By the way, the AP task in my test, 3460974473 is now completed and awaiting validation, if anyone wants to check out the Stderr.
4) Message boards : Number crunching : Really old nVidia EOL! (Message 1496108)
Posted 26 days ago by Profile Jeff Buck
Thankfully most of the 400 series cards are unaffected, except for the 405, which I've never heard of before Nvidia mentioned it.

I've got a 405 on my daily driver, mainly because it only draws 25w and my PSU is rated at just 250w. It's been running just fine on the 314.22 driver and I don't expect I'll have any need to upgrade that.
5) Message boards : Number crunching : "Zombie" AP tasks - still alive when BOINC should have killed them (Message 1495261)
Posted 28 days ago by Profile Jeff Buck
In an earlier thread, 194 (0xc2) EXIT_ABORTED_BY_CLIENT - "finish file present too long", I had reported on some AP GPU tasks that continued to run even after BOINC had crashed. Last Friday afternoon I also found similar "Zombie" AP tasks that continued to run following a deliberate shutdown of the BOINC Manager and client.

Due to a complete hard drive failure on my T7400, host 7057115, the previous Sunday night, by Friday afternoon I had reloaded a replacement HD from the ground up, with OS (Win8.1), drivers, BOINC, and S@H. I was able to get the scheduler to resend all but 7 (VLARs) of the 140+ "lost" tasks for the host. Once they were all downloaded, I went about trying to reconfigure BOINC and S@H back to what I thought I remembered having on the old HD. As part of that process, I shut down and restarted BOINC several times, to pick up changes to the remote_hosts.cfg file, the gui_rpc_auth.cfg file, the firewall ports, etc.

Following what I think was the third BOINC shutdown, I happened to notice that the 3 GPUs were still under a partial load, and the CPUs were showing intermittent activity, as well. So I fired up Process Explorer and discovered 3 AP GPU tasks chugging along without benefit of BOINC, one on each GPU:



I then restarted BOINC, thinking that it would pick up the "undead" tasks, but Process Explorer still showed them running "outside the box". Notice, also, that there are 9 MB GPU tasks running, 3 per GPU. This would be normal if there weren't any AP GPU tasks running, as I try to run 3 MB tasks or 2 MB + 1 AP per GPU. Now it appeared that each GPU had 3 MB tasks running under BOINC's control along with 1 AP task with no supervision at all:



This time I tried exiting BOINC Manager without stopping the tasks running under the BOINC client and, as expected at this point, found that only boincmgr.exe had disappeared from Process Explorer:



When I restarted the BOINC Manager this time, I noticed something interesting in the task list:



Initially, there were 3 AP tasks and 6 MB tasks shown as "Running", with 3 additional MB tasks "Waiting to run". As I was puzzling over this, all 3 AP tasks changed to "Waiting to run" and the 3 MB tasks changed to "Running", as shown above.

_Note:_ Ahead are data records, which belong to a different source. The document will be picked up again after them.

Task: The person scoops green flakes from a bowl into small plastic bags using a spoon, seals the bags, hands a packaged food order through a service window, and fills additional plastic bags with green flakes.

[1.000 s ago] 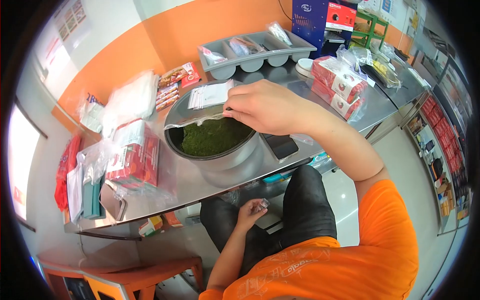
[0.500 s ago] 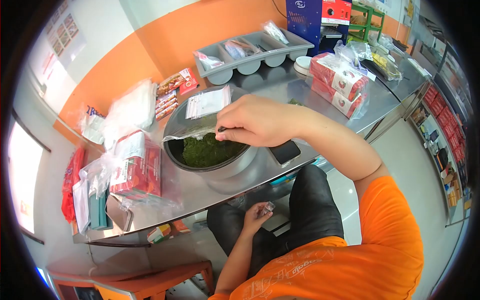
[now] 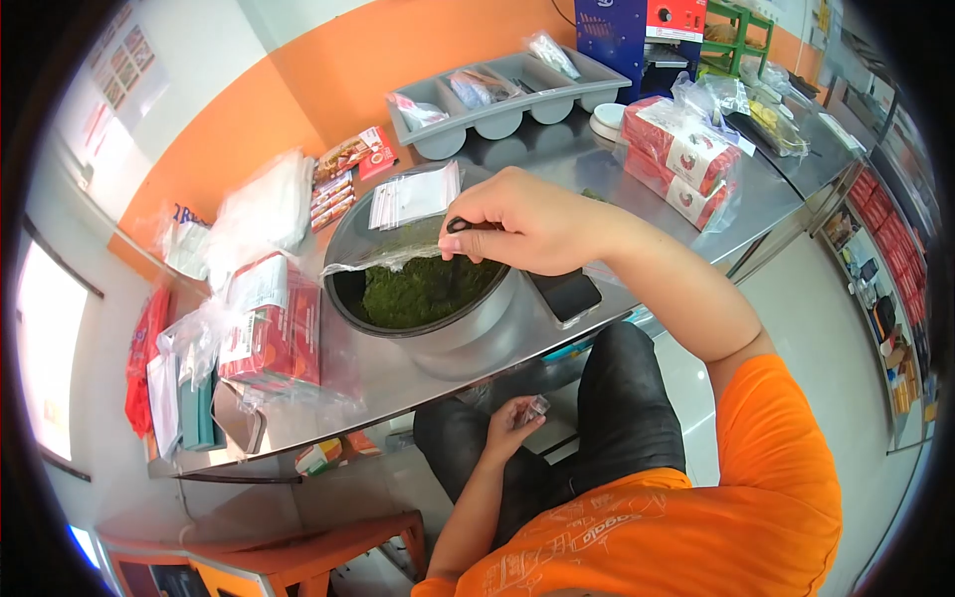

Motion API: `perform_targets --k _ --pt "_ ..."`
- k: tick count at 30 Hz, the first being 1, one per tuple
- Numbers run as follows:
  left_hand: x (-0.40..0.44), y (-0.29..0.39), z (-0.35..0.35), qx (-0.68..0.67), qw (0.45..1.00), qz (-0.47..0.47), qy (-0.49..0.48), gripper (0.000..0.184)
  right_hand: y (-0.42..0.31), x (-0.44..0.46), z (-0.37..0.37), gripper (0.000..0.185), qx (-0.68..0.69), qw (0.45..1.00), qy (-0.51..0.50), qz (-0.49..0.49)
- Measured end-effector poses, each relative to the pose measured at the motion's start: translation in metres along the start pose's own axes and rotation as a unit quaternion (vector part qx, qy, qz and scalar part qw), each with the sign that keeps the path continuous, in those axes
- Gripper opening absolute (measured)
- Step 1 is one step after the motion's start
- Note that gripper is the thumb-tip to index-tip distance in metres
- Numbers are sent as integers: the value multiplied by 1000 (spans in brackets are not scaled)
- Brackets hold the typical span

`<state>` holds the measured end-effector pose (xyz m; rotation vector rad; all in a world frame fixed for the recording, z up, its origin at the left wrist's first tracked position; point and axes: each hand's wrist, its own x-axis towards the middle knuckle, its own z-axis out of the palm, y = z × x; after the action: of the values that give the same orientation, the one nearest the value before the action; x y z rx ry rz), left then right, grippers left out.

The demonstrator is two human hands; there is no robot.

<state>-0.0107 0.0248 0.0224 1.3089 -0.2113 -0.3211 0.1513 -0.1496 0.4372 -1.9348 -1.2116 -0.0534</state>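
My right hand (image 3: pixel 507 219) is closed on a black utensil (image 3: pixel 459 226) with a looped handle end. Its lower part points down into a round metal pot (image 3: pixel 468 333), and its tip is lost in the dark green flaky stuff (image 3: pixel 403 296) inside. Clear plastic film (image 3: pixel 388 261) covers the far side of the pot, its loose edge near my fingers. White packets (image 3: pixel 413 196) lie on top of that cover. Low by my lap, my left hand (image 3: pixel 509 428) is closed around a small clear plastic container (image 3: pixel 537 407).
A phone (image 3: pixel 567 296) lies right of the pot on the steel table (image 3: pixel 398 383). Bagged red boxes stand to the left (image 3: pixel 274 328) and right (image 3: pixel 681 149). Behind are a grey compartment tray (image 3: pixel 507 109), a white plastic stack (image 3: pixel 264 209) and a blue machine (image 3: pixel 609 45).
My right hand has risen slightly and moved right, tilting so the utensil's looped end shows more. My left hand stays low with the container.
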Motion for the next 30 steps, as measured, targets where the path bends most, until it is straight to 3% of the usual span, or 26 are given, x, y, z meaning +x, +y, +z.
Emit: perform_targets --k 7,10,19,22,30 --pt "1 -1 2 15 1000 3 -3 39 -3 1 -2 27 98 991 -10 96" --pt "3 3 2 16 1000 6 8 37 8 1 3 26 202 971 32 126" --pt "1 -4 -2 17 1000 -1 -8 41 -1 -8 -1 26 306 943 55 120" --pt "1 -1 -1 26 1000 -4 -8 41 -4 -12 -1 26 279 935 116 184" --pt "1 -2 -2 26 1000 2 -10 41 23 -27 -4 26 339 884 234 221"
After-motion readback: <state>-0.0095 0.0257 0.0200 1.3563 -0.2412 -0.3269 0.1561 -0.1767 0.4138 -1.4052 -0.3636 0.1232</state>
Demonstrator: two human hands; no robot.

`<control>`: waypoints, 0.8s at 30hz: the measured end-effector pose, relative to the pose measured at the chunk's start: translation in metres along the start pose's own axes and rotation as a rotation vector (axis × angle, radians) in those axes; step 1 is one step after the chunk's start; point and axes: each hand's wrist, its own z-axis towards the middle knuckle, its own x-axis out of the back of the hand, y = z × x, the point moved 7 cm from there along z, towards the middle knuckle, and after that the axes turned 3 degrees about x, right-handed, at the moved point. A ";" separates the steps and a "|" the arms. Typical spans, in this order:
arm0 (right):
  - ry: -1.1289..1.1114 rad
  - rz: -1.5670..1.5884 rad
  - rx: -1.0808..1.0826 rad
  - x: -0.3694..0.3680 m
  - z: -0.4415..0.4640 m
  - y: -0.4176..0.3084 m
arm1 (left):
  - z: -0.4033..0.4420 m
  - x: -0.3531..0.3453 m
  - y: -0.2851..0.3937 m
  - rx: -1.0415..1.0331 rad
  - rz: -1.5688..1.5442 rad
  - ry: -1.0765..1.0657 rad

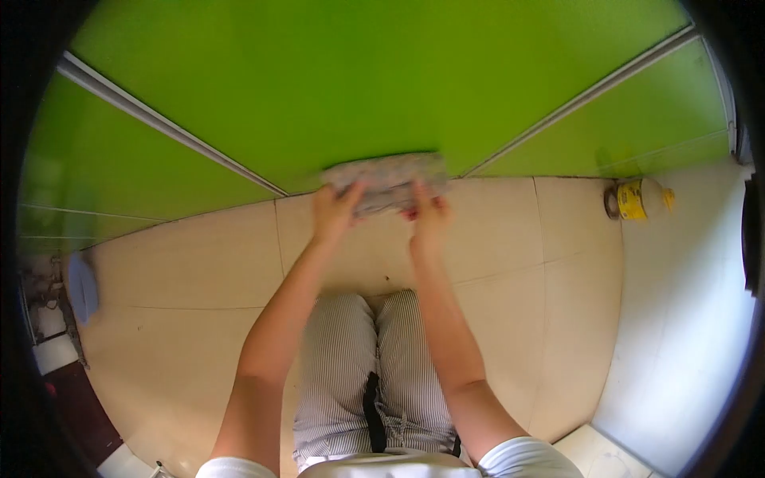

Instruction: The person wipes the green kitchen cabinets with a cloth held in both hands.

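Note:
A greyish patterned cloth [390, 171], folded or bunched into a wide strip, lies across the foot of the green panel [335, 88], where it meets the tiled floor. My left hand [339, 209] grips the cloth's left part, fingers closed on its lower edge. At its right part my right hand [429, 217] holds it too, with some reddish spots by the fingertips. Both hands and the cloth are slightly blurred. The cloth hides part of the seam between panel and floor.
Beige floor tiles [191, 271] spread around my striped trouser legs [339, 358]. On the right a bottle with a yellow label [632, 200] lies by the green panel, beside a pale surface [685, 319]. A bluish oval object [82, 287] is at the left edge.

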 end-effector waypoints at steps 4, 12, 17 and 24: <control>0.113 -0.108 -0.003 0.076 0.052 -0.039 | -0.008 -0.103 0.019 0.000 -0.088 -0.157; -0.343 -0.288 -0.182 -0.001 0.021 0.046 | 0.005 0.012 -0.045 0.019 -0.168 0.105; -0.529 -0.094 -0.434 -0.104 -0.051 0.115 | 0.003 0.144 -0.064 0.099 -0.057 0.386; -0.280 -0.019 -0.352 -0.041 -0.007 0.099 | 0.021 0.078 -0.065 0.041 0.171 0.171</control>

However, judging by Process Explorer, all 12 tasks appeared to be consuming resources. Checking the stderr.txt files for the AP tasks, I found 7 or 8 iterations of:

Running on device number: 0
DATA_CHUNK_UNROLL at default:2
DATA_CHUNK_UNROLL at default:2
16:32:27 (1464): Can't acquire lockfile (32) - waiting 35s
16:33:02 (1464): Can't acquire lockfile (32) - exiting
16:33:02 (1464): Error: The process cannot access the file because it is being used by another process. (0x20)


It appeared that BOINC might have been trying to run another instance of each AP task under its control, but couldn't because the tasks running outside its control had a grip on the lockfile.

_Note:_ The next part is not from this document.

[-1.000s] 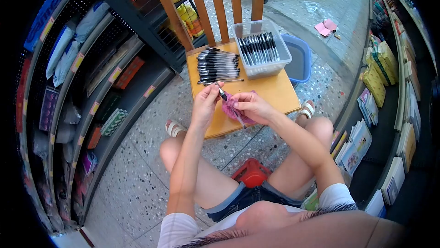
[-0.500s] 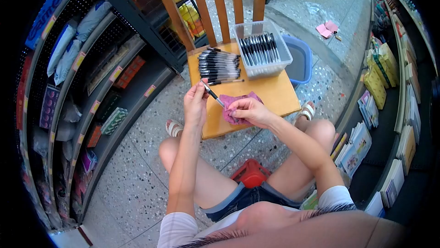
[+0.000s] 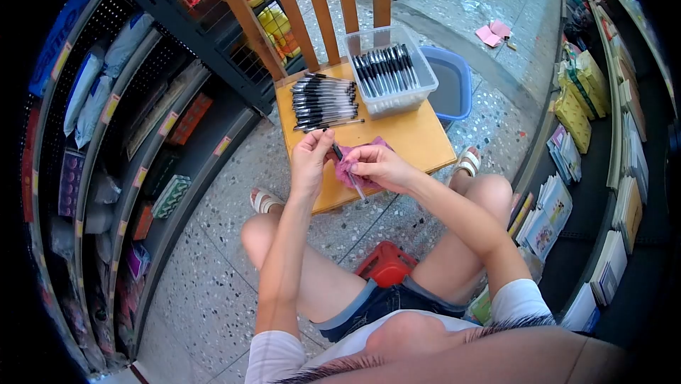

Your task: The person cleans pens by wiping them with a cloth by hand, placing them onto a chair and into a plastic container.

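Observation:
My left hand [image 3: 311,163] is closed in a pinch, with a small black end showing above its fingertips. That end lines up with a slim pen [image 3: 359,190], dark above and clear below, slanting through a pink cloth [image 3: 374,145]. My right hand [image 3: 383,168] is closed on the cloth around the pen; the fingers and folds hide the pen's middle. Both hands are over the front of a wooden chair's seat [image 3: 418,144]. Beyond them, several black-and-clear pens [image 3: 325,100] lie in a row. More pens [image 3: 386,68] fill a clear plastic box [image 3: 401,102] beside them.
A blue basin [image 3: 454,82] stands on the floor right of the chair. Upright wooden slats [image 3: 316,8] form the chair's back. Stocked shelves [image 3: 152,171] curve along the left, and more with books and bags [image 3: 578,111] line the right. A red stool [image 3: 386,263] is beneath me.
The pen has turned steeper, and its clear lower end now sticks out below the cloth. My left hand has come closer to my right. The whole view has shifted slightly.

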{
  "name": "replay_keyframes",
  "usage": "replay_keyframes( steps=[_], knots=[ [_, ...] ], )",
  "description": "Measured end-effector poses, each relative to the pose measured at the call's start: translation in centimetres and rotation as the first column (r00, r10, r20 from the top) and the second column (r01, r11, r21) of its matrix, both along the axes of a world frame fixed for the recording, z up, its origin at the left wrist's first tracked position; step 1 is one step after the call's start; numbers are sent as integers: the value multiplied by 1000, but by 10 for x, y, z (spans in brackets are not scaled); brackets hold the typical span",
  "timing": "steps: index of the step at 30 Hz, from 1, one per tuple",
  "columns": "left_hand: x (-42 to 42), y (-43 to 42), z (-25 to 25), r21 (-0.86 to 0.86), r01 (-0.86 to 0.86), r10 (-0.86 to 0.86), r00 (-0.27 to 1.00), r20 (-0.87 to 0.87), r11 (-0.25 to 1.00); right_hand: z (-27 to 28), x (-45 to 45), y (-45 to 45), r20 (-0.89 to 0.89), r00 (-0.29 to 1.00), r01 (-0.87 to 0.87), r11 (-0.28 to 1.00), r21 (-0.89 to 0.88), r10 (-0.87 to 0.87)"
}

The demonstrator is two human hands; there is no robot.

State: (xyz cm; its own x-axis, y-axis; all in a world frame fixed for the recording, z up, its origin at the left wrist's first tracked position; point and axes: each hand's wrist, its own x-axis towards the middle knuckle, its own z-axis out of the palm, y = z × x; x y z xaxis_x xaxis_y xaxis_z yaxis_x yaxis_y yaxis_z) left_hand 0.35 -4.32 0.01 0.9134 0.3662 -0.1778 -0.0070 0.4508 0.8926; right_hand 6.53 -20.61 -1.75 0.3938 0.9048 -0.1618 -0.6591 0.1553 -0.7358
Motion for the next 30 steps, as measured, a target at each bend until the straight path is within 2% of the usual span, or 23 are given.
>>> replay_keyframes(
  steps=[3, 5, 6, 7, 10, 16, 22, 25, 28, 30],
  knots=[
    [0, 8, -5, 109, -103, 105, 994, -11, 989, 0, -2, 4, 97, 995, 43, 995, -87, -35],
    [0, 14, -7, 180, -167, 173, 985, -20, 969, -5, -1, 3, 100, 994, -45, 998, -32, 48],
    [0, 17, -7, 183, -190, 197, 980, -21, 964, -8, -2, 2, 102, 991, -85, 996, -5, 85],
    [0, 19, -7, 187, -212, 220, 975, -23, 959, -11, -5, 3, 141, 989, -31, 998, -59, 39],
    [1, 27, -10, 184, -285, 291, 957, -6, 941, -9, -8, 2, 205, 978, -24, 996, -83, 41],
    [1, 39, -9, 109, -315, 312, 949, 39, 943, -7, -11, -2, 254, 967, -22, 998, -56, 35],
    [-1, 34, 4, 37, -265, 262, 962, 72, 964, -15, -5, -9, 125, 992, -29, 999, -31, 33],
    [0, 36, 1, -68, -154, 163, 974, 159, 986, -15, -6, -12, 16, 1000, -19, 1000, 4, 19],
    [2, 33, 3, -202, -89, 132, 968, 211, 975, -13, -6, -15, -152, 988, -16, 998, 61, 25],
    [2, 31, 6, -214, -99, 149, 961, 232, 972, -3, -6, -17, -199, 980, 27, 999, 47, -17]
  ],
)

At this point, I figured the safest thing to do, before the AP tasks ended with possible "finish file" errors, was to just reboot the machine. This finally succeeded in bringing the AP tasks back under BOINC's control:



All 3 AP tasks eventually completed normally, were quickly validated and have already vanished from my task detail pages (although I can still provide complete Stderr output if anybody wants it).

Later on Friday evening, I decided to see if I could recreate the "Zombie" scenario with some additional AP tasks that were by then running on the GPUs. I tried various sequences of shutting down BOINC Manager, sometimes specifying that the running tasks should stop also, and sometimes letting the client continue to run. In no instance were any AP tasks left alive when I told BOINC to stop the running tasks, so that left me rather stumped.

Sunday morning it occurred to me that there was one scenario that I had experienced during my first round of BOINC-on BOINC-off configuration file changes, prior to discovery of the free-range AP tasks. When I first changed the password in the gui_rpc_auth.cfg file, I had done it with only BOINC Manager shut down, not the BOINC client. When I then tried to restart the BOINC Manager, I got a "Connection Error" message stating, "Authorization failed connecting to running client. Make sure you start this program in the same directory as the client." Well, the directories really were the same, but apparently now the password wasn't. So then I shut the BOINC Manager down once again, this time telling it to stop the running tasks, as well. As far as I knew, it had done that successfully, despite the fact that it said it couldn't connect to the client, because the next restart of BOINC Manager did not experience any problems, connection or otherwise.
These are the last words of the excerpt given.